Types of House Wire in Canada
Residential wiring in Canada is governed by the Canadian Electrical Code (CEC). Wire can be either solid or stranded. Most wire used in houses is solid because it is easier to work with and takes less installation time.The most common type of cable used in houses is called NM D 90. This designation stands for non-metallic dry service cable rated at maximum of 90 degrees Celsius.
Wire Size and Rating
Wires are commonly labeled according to size and the amperage for which they are rated. The rating is for the maximum value allowed. Some common examples include
14--rated for 15A--requires a 15A breaker
12--rated for 20A--requires a 20A breaker
10--rated for 30A--requires a 30A breaker
8--rated for 45A--requires a 40A breaker
6--rated for 65A--requires a 60A breaker
3--rated for 105A--requires a 100A breaker
Commonly Used Cables
For 70 percent of Canadian house wiring, a 2-conductor #14 cable is used. This application would include electrical plugs, switches and lights. A 3-conductor #14 would be used in three-way switches and split receptacles. A 2-conductor #12 is needed for anything that uses a maximum of 20 amps, such as kitchen receptacle circuits.
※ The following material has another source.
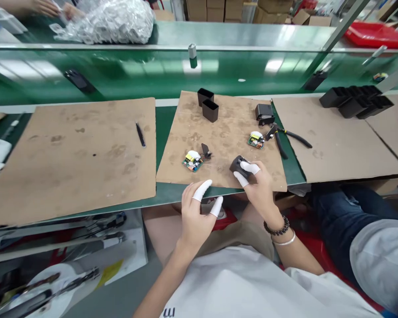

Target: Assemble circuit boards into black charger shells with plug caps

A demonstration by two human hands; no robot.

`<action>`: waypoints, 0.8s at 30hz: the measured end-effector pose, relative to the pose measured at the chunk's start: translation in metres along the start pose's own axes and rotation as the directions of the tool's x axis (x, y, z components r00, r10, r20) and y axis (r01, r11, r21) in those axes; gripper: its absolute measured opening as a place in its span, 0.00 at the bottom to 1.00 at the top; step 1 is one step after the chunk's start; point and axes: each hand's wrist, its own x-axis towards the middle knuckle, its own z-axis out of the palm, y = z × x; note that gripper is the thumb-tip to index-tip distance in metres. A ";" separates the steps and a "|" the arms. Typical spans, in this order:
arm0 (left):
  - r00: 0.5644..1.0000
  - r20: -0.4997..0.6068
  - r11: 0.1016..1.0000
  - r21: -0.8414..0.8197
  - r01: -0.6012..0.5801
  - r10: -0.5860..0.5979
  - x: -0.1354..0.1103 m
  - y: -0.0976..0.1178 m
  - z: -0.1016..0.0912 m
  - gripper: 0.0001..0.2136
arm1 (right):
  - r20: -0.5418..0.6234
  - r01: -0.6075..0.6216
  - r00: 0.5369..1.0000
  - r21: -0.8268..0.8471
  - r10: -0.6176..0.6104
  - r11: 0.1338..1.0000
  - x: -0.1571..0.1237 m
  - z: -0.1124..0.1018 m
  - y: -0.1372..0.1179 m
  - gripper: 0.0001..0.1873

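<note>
My right hand [257, 190], with white finger cots on thumb and forefinger, grips a small black plastic part [237, 165] at the near edge of the middle cardboard mat [225, 132]. My left hand [197, 212] hovers just off the bench edge, fingers apart, holding nothing. A small green circuit board [192, 160] lies on the mat ahead of my left hand, with a small black piece [205, 151] beside it. A second circuit board [256, 139] lies further right. Two black open housings [208, 104] stand at the mat's far side.
Black pliers [285, 137] and a black housing [264, 114] lie right of the mat. A large cardboard sheet [69, 154] with a black pen [140, 134] lies left. Several black housings [356, 101] are stacked far right. Beyond runs a green conveyor [152, 73]. Another person's knee [378, 247] is at right.
</note>
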 end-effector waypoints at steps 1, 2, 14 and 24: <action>1.000 0.027 1.000 -0.014 0.015 -0.015 0.001 0.003 0.006 0.26 | 0.016 -0.072 0.997 0.079 0.071 0.994 -0.002 0.002 -0.002 0.10; 0.998 0.052 0.999 -0.035 0.025 -0.023 0.004 0.007 0.013 0.30 | 0.031 -0.162 0.987 0.189 0.160 0.968 -0.005 0.003 -0.006 0.13; 0.990 0.128 0.944 -0.316 0.094 -0.056 0.062 0.053 0.001 0.25 | 0.635 -0.778 0.615 0.584 0.468 0.229 -0.020 -0.017 -0.053 0.22; 0.914 0.294 0.752 -0.526 0.398 -0.279 0.065 0.060 -0.006 0.26 | 0.571 -0.717 0.693 0.605 0.439 0.346 -0.022 -0.015 -0.059 0.19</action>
An electric dryer would require a 3-conductor #10 while an electric range requires a 3-conductor #8. Some Canadian electrical authorities require a minimum wire size of #12 AWG (American wire gauge) and do not allow the use of #14.
Canadian AC wiring is color coded to protect the installer. The protective ground is green or green with a yellow stripe. The neutral is white, hot (active) wires are black and a second active is red. Three phase lines are red, black and blue. Wiring in Canada should always be installed by a licensed electrician and inspected independently to assure CEC compliance.